Technology, in contrast, relates rather to artifacts and applications that aim at controlling and adapting to our environments. Taking the example of the solar power plant as an engineering project, a key technological contribution was the development of the solar cell. Smith Keller defines technology as the usage of scientific as well as practical knowledge, tools and techniques to practical ends. Drawing a line to science she states that “technology differs from science in that science is about discovering and explaining and [engineering and] technology [are] about designing and making” (Smith Keller 1992, 25ff).

While technology is often based on the results from science and engineering, as a human activity it is much older than science, has a larger impact on daily life and in many places also exists without scientific input. The word comes from the Greek ‘tekhne’ (standing for ‘art’, or ‘way of doing’) and ‘logike’ (which means ‘reasoning’) – so technology can be translated “reasoning about the art of doing” (Smith Keller 1992, 24). Early on in their history, the human species already started converting natural resources into simple tools for hunting, shelter or for other purposes at the same time reasoning about the best materials and designs for these objects. So technology actually covers a wide range of meaning starting with very simple artifacts and skills like using bone tools to cut animal skin and create clothing or the ability to control fire, to key inventions for mobility and communication like the wheel or the telephone, to extremely sophisticated devices like spaceships or the world famous particle accelerator - the ‘Large Hadron Collider’ - at the European Organization for Nuclear Research.

An interesting approach that exemplifies the varying nature of the term ‘technology’ has been created by Long/Dowell (1989). The authors differentiate three models of technology: The craft model, the engineering model and the applied sciences model. The craft model, also called ‘master-apprentice model’, refers to the older and basic technologies like wood-working or potting and uses practical rules of thumb. The technology develops over time and with experience, it can rarely be generalized and is often transmitted orally or at most in form of sketches expecting that the reader or follower knows a lot about the methods used. The model relates to earlier times and technologies in many Third World countries. The engineering model came up in the late Middle Ages seeking to apply hypotheses and testing in order to develop the practice of technology. Due to this more systematic approach the knowledge can be generalized and has been put down in writing. This model characterizes engineering in the 19th century and many of today’s established areas like mechanical or civil engineering. The applied science model refers to the ‘high-tech’ development of the 20th and 21st century. It uses scientific knowledge and methods and applies them to the solution of technical problems in areas like material sciences or electronic engineering. This form of technology often aims at changing nature to meet a certain objective, e.g. transforming metal in new ways for new uses.
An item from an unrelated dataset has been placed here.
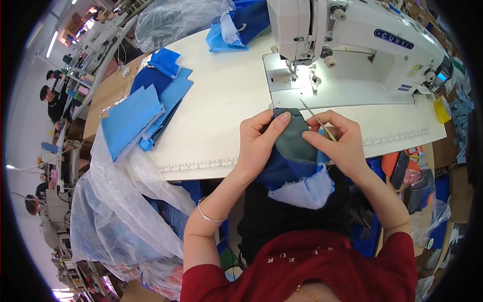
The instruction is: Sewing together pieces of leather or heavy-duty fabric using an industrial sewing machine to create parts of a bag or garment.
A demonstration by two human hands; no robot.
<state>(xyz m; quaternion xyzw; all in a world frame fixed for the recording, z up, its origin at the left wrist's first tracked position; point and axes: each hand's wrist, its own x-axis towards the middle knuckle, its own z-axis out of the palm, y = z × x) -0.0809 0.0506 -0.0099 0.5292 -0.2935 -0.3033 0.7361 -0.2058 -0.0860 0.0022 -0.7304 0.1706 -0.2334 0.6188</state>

Another way of looking at the topic is from the state of sophistication: Smith Keller (1992, 25ff) differentiates between low, high, intermediate and alternative technologies. Low technologies are the very basic methods of food production, shelter-building or health-maintenance that address the basic needs. High technology equals our Western usage and image of technology as a concept referring to large systems, e.g. for the production of food, that meet much more than basic needs and for which the demand must be artificially stimulated to achieve the necessary economies of scale. Intermediate technologies attempt to deliver the right scale of technological solutions specifically to poorer and third world countries where high-tech artifacts are not appropriate This concept is closely aligned to alternative technologies trying to minimize the environmental impact of technology. A specific example are renewable energy sources like solar cells on the roofs of small rural cabins in Third World countries that provide the electric power for cooking and heating mitigating the risk of open fire in the room and the corresponding health problems as well as eliminating the necessity to gather firewood as a key daily task for women.

The UK Technology Education Centre (2011) coined yet another perspective distinguishing five different views of technology containing additional organizational and social aspects:

“1. Technology as a sociotechnical system: The manufacture and use of objects involving people and other objects in combination.”

Johnson (2006, 2) further highlights the social aspects by stating:

“Technology is much more than engineering. While technology often originates with engineers, many other actors and institutions are involved in determining which technologies succeed, how technologies are used, and what cultural meaning is associated with them. […] We encounter technology as we move physically and socially through our lives.”

Adding to these thoughts around the larger dimension of technology, the final perspective I would like to share here is the idea of Pacey (1983, 4ff) who introduces the concept of technology as a “practice” in order to show the breadth of the topic including cultural and organizational aspects. Figure 2 visualizes this approach and illustrates also how the term is sometimes used in a restricted sense and sometimes with a much broader meaning:

illustration not visible in this excerpt

Figure 2: The Restricted and General Meaning of Technology

Source: Pacey, A. (1983, 6). The Culture of Technology. Oxford: Blackwell Publisher Ltd.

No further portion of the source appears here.